▸ DATASET EXTRACT:
════════
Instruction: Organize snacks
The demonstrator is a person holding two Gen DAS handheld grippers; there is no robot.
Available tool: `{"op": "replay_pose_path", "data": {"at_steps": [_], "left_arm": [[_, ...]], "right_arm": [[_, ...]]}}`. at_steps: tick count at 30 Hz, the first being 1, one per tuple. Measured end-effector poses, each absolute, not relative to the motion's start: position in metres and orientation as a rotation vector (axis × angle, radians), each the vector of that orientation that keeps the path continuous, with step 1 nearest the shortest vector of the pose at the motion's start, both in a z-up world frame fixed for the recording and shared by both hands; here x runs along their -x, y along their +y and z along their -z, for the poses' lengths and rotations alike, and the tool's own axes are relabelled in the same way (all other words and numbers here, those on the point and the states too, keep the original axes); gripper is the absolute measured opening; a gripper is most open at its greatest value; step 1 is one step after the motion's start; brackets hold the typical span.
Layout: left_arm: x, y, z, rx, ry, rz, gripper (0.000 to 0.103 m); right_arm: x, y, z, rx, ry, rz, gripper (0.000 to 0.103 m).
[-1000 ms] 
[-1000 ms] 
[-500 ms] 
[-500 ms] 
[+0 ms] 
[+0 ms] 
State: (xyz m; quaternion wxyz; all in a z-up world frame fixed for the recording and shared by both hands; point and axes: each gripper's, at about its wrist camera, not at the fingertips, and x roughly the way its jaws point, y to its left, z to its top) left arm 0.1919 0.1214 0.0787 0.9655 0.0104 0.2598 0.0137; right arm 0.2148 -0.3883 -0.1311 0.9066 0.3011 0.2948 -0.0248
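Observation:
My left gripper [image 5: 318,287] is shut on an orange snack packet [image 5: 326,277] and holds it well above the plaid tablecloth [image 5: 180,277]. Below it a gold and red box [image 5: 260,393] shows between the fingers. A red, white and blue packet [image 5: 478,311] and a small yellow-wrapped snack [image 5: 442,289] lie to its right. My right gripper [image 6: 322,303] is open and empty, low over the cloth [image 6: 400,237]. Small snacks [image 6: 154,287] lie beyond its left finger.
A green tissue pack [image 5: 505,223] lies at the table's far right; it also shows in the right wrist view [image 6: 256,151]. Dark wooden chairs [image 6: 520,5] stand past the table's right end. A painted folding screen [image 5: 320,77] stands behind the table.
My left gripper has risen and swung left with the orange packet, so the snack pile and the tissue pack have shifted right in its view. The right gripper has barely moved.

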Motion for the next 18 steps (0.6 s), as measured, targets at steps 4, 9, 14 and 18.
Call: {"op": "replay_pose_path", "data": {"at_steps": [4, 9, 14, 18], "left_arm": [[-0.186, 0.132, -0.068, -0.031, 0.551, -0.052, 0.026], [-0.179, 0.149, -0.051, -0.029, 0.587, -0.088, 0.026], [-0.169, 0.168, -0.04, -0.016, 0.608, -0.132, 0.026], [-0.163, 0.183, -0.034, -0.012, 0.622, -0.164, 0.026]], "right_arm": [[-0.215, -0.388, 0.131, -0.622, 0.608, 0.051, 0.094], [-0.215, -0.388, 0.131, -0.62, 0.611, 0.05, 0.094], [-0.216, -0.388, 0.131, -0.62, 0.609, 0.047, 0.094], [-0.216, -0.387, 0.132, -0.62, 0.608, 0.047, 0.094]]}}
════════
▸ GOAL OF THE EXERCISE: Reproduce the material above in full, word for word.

▸ REPLY TO THE EXERCISE:
Instruction: Organize snacks
The demonstrator is a person holding two Gen DAS handheld grippers; there is no robot.
Available tool: `{"op": "replay_pose_path", "data": {"at_steps": [_], "left_arm": [[_, ...]], "right_arm": [[_, ...]]}}`. at_steps: tick count at 30 Hz, the first being 1, one per tuple. Measured end-effector poses, each absolute, not relative to the motion's start: position in metres and orientation as a rotation vector (axis × angle, radians), each the vector of that orientation that keeps the path continuous, with step 1 nearest the shortest vector of the pose at the motion's start, both in a z-up world frame fixed for the recording and shared by both hands; here x runs along their -x, y along their +y and z along their -z, for the poses' lengths and rotations alike, and the tool's own axes are relabelled in the same way (all other words and numbers here, those on the point and the states too, keep the original axes); gripper is the absolute measured opening; a gripper is most open at its greatest value; step 1 is one step after the motion's start; brackets hold the typical span.
Layout: left_arm: x, y, z, rx, ry, rz, gripper (0.000 to 0.103 m); right_arm: x, y, z, rx, ry, rz, gripper (0.000 to 0.103 m).
[-1000 ms] 
[-1000 ms] 
[-500 ms] 
[-500 ms] 
[+0 ms] 
[+0 ms] 
State: (xyz m; quaternion wxyz; all in a z-up world frame fixed for the recording and shared by both hands; point and axes: each gripper's, at about its wrist camera, not at the fingertips, and x roughly the way its jaws point, y to its left, z to its top) left arm 0.1919 0.1214 0.0787 0.9655 0.0104 0.2598 0.0137; right arm 0.2148 -0.3883 -0.1311 0.9066 0.3011 0.2948 -0.0248
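Observation:
My left gripper [image 5: 318,287] is shut on an orange snack packet [image 5: 326,277] and holds it well above the plaid tablecloth [image 5: 180,277]. Below it a gold and red box [image 5: 260,393] shows between the fingers. A red, white and blue packet [image 5: 478,311] and a small yellow-wrapped snack [image 5: 442,289] lie to its right. My right gripper [image 6: 322,303] is open and empty, low over the cloth [image 6: 400,237]. Small snacks [image 6: 154,287] lie beyond its left finger.
A green tissue pack [image 5: 505,223] lies at the table's far right; it also shows in the right wrist view [image 6: 256,151]. Dark wooden chairs [image 6: 520,5] stand past the table's right end. A painted folding screen [image 5: 320,77] stands behind the table.
My left gripper has risen and swung left with the orange packet, so the snack pile and the tissue pack have shifted right in its view. The right gripper has barely moved.
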
Motion for the next 18 steps (0.6 s), as measured, targets at steps 4, 9, 14 and 18.
Call: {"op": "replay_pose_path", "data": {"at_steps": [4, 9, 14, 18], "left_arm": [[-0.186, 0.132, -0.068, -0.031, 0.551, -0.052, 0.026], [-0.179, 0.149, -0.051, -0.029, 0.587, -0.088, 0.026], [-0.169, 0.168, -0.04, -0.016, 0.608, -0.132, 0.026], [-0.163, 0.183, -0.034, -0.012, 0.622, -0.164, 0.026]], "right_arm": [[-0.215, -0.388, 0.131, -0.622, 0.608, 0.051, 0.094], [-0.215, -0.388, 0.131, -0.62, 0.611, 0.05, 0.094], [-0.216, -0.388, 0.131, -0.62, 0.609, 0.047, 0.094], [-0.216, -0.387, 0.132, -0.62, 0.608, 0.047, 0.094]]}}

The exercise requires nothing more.